Climate change strikes

Strikes in Australia have already taken place, as hundreds of thousands took to the streets (Image: Getty)

Pictures show crowds of young people holding brightly coloured hand-made placards as they make their way through the cities.

Protestors demand an end to the age of fossil fuels and greater action to be taken by global leaders.

New York City is anticipated to host the biggest climate strike the country has seen in decades.

Thousands are expected at the strike, which is being co-hosted by more than two dozen local and national groups.

Climate change strikes

Students in Thailand are urging the government to act on the climate emergency (Image: Getty)

Protestors plan to gather at a park outside New York’s City Hall at 12pm and march a mile down to Battery Park, where Greta Thunberg is scheduled to speak along with other performers and speakers.

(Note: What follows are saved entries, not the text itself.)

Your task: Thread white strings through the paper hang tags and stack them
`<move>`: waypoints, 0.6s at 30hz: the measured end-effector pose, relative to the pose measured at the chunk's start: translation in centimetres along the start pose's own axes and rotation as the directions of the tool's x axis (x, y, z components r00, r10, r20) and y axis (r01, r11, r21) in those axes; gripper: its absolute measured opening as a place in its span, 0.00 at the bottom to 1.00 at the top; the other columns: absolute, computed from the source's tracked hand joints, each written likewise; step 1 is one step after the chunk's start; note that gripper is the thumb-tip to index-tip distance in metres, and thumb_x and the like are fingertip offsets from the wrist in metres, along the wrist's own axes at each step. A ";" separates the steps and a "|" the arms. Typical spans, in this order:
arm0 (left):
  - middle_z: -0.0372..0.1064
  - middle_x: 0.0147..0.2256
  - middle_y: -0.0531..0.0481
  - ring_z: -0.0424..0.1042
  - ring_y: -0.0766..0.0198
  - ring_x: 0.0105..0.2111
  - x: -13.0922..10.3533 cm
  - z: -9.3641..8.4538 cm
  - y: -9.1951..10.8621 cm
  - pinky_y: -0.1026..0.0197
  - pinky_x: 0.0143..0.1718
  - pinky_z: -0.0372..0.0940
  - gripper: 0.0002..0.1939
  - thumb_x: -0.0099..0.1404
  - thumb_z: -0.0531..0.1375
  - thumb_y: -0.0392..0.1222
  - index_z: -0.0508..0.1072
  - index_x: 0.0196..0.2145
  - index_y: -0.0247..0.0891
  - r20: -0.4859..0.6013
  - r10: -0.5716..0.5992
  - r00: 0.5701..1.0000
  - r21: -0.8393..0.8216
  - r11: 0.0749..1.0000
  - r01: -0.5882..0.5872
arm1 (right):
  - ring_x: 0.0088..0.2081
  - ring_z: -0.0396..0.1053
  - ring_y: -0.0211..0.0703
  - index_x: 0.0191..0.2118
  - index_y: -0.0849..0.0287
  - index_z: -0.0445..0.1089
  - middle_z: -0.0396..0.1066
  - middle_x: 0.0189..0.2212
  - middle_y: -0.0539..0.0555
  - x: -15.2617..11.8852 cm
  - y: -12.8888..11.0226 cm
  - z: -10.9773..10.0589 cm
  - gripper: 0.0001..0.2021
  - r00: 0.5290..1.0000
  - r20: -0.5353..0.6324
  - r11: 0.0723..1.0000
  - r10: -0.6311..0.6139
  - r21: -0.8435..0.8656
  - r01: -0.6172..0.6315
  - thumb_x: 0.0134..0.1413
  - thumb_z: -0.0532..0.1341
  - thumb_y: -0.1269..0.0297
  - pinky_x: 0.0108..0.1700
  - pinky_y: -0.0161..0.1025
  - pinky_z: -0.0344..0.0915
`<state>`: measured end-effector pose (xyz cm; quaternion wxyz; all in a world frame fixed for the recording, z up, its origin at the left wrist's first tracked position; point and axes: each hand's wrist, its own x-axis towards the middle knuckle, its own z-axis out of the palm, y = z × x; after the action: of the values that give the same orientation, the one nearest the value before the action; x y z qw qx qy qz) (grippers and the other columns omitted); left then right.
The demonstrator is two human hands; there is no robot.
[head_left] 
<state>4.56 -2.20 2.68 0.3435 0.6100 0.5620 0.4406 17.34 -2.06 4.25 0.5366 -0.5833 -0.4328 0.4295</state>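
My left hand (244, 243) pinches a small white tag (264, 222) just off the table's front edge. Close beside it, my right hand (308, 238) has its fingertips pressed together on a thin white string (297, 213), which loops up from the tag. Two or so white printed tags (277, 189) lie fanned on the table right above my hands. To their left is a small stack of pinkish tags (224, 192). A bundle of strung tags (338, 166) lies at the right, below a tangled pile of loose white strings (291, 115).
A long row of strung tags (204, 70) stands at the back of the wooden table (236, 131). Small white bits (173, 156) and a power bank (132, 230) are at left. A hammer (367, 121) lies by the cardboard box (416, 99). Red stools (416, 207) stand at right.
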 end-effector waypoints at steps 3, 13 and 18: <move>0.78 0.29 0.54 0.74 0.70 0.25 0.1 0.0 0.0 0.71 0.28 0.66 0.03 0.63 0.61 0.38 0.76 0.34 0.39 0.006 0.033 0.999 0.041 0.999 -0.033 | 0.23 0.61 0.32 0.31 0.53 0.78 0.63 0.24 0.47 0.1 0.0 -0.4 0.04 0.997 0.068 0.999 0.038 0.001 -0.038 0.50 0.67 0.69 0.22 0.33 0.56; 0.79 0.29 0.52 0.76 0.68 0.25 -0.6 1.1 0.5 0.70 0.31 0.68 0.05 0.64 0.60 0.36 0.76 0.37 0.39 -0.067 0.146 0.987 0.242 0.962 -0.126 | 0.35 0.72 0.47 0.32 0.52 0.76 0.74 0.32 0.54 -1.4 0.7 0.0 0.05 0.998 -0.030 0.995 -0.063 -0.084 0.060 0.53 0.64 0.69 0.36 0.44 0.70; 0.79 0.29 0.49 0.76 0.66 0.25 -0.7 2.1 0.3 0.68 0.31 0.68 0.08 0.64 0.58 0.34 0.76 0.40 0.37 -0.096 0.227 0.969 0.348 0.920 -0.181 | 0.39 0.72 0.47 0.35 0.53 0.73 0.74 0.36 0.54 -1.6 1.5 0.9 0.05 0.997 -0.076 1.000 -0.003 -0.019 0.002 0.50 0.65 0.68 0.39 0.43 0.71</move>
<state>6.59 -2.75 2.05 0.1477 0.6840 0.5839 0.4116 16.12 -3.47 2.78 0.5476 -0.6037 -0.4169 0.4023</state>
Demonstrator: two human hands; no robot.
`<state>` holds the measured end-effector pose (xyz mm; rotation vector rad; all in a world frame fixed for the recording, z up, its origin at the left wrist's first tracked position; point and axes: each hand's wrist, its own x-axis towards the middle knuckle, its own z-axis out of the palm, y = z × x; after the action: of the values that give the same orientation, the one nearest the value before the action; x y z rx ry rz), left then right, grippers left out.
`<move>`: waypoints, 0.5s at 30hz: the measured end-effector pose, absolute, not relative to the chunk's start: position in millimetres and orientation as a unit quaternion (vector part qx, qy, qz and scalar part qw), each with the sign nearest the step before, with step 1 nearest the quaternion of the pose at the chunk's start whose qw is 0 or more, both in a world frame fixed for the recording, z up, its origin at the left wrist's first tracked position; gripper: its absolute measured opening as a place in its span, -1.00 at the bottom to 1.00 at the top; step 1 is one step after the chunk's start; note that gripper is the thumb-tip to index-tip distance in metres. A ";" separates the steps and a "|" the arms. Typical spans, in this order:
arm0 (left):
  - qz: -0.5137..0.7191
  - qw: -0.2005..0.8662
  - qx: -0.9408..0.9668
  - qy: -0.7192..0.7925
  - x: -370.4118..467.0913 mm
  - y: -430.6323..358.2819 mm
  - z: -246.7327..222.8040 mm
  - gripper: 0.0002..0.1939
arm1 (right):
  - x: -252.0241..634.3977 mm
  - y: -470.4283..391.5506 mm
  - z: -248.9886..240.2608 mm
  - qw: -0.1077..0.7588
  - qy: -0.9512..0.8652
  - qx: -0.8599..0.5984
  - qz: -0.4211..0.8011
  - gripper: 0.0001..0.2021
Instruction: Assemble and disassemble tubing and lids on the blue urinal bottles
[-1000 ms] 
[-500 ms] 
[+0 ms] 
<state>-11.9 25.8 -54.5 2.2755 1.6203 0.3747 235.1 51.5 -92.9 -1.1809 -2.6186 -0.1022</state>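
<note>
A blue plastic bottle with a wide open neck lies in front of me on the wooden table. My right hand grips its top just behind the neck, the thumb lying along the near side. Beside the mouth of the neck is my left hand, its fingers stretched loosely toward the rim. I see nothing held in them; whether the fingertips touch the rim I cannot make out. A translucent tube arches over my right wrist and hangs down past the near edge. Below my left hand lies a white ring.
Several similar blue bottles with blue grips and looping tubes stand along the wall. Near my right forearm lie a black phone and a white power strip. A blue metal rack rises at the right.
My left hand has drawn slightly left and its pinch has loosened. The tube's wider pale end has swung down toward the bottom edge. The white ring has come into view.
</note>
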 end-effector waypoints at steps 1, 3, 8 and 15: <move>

The Swedish activist is in New York ahead of the United Nations Climate Action Summit on September 23.

By going on strike today, protestors hope to put pressure on politicians and policy makers to ac on climate issues.

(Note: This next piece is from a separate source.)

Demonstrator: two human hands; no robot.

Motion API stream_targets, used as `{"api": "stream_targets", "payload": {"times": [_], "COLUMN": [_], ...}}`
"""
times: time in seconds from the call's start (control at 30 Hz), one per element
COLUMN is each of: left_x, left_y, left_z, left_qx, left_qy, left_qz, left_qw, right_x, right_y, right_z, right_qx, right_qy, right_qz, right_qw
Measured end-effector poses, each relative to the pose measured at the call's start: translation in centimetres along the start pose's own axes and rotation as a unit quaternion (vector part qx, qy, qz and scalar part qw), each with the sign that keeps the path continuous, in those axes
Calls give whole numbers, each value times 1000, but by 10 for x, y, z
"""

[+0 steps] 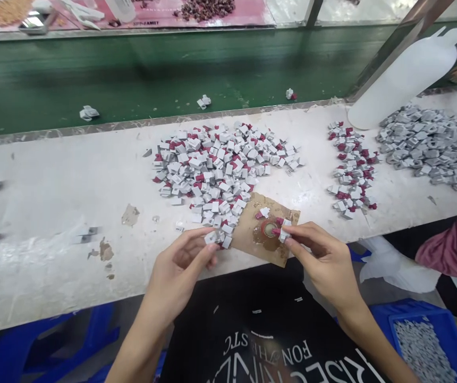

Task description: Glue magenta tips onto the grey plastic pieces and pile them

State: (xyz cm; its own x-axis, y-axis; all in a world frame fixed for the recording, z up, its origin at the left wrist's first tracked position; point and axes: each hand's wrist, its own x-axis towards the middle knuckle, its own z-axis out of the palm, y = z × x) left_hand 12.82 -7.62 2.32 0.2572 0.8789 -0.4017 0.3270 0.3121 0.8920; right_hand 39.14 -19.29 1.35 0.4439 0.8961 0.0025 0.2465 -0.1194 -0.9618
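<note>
My left hand is closed in a pinch on a small grey-white plastic part, at the near edge of a large pile of grey and maroon parts. My right hand pinches another small grey plastic part with a maroon piece. Its maroon end is over or touching a small round red-rimmed cap; which one, I cannot tell. The cap sits in a wet stain on a piece of brown cardboard. A loose grey and maroon part lies on the cardboard behind the cap.
At the right are a strip of grey-maroon parts, a grey pile and a leaning white squeeze bottle. A green conveyor belt runs behind the table. Below right stands a blue bin. Another person's sleeve shows beside me.
</note>
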Motion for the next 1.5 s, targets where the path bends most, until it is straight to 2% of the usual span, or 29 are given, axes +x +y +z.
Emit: {"api": "stream_targets", "payload": {"times": [0.1, 0.17, 0.23, 0.33, 0.4, 0.53, 0.7, 0.87, 1.07, 1.2, 1.33, 1.4, 1.5], "left_x": [-2, -4, -5, -7, -7, 0, 14, 20, 20, 16, 17, 23, 35], "left_y": [-9, -15, -18, -15, -7, 15, 40, 49, 48, 52, 60, 64, 67], "left_z": [-4, -4, -2, 3, 8, 28, 63, 78, 78, 76, 66, 56, 38], "left_qx": [125, 149, 113, 25, -19, -106, -222, -255, -243, -230, -186, -152, -104], "left_qy": [90, 123, 131, 123, 99, -16, -151, -170, -184, -196, -186, -199, -231], "left_qz": [64, 102, 113, 90, 69, 48, 44, 54, 54, 65, 81, 80, 75], "left_qw": [986, 976, 978, 988, 992, 993, 962, 950, 951, 951, 961, 965, 964], "right_x": [1, 1, 2, 3, 3, 6, 12, 15, 17, 20, 22, 29, 63], "right_y": [1, 0, 0, 0, -2, -12, -20, -17, -24, -31, -34, -37, -43], "right_z": [2, 2, 3, 2, 1, 1, 8, 14, 10, 6, 4, 2, -1], "right_qx": [5, -4, -13, -18, -11, 68, 191, 235, 198, 179, 176, 172, 157], "right_qy": [3, 1, 1, 4, 5, 14, -21, -18, -17, -42, -62, -96, -211], "right_qz": [-1, -8, -15, -26, -25, -8, 12, 15, 22, 14, 12, 20, 33], "right_qw": [1000, 1000, 1000, 999, 1000, 998, 981, 972, 980, 983, 982, 980, 964]}}
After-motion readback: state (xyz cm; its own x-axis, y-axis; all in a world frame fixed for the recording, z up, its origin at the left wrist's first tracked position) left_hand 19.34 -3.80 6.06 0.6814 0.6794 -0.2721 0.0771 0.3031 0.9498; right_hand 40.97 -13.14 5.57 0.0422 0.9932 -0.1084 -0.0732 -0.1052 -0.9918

But today’s strike won’t solely be a student endeavour, as environmental organisations, humanitarian groups and employees of some of the world’s biggest brands have also pledged participation.

Climate strikes

Strikes took place in more than 100 locations in Australia (Image: Getty)

Brand’s including Lush, Ben and Jerry’s, and clothing brand Patagonia, have announced they will participate in the protests.

Over 1,5000 Amazon employees have pledged to walk out and Microsoft workers have also said they will join the strikes.

Channel 4 will also participate, as their social media accounts will go on strike between 9.30am and 5.30pm and their usual evening weather report will be subjected to a “special takeover”.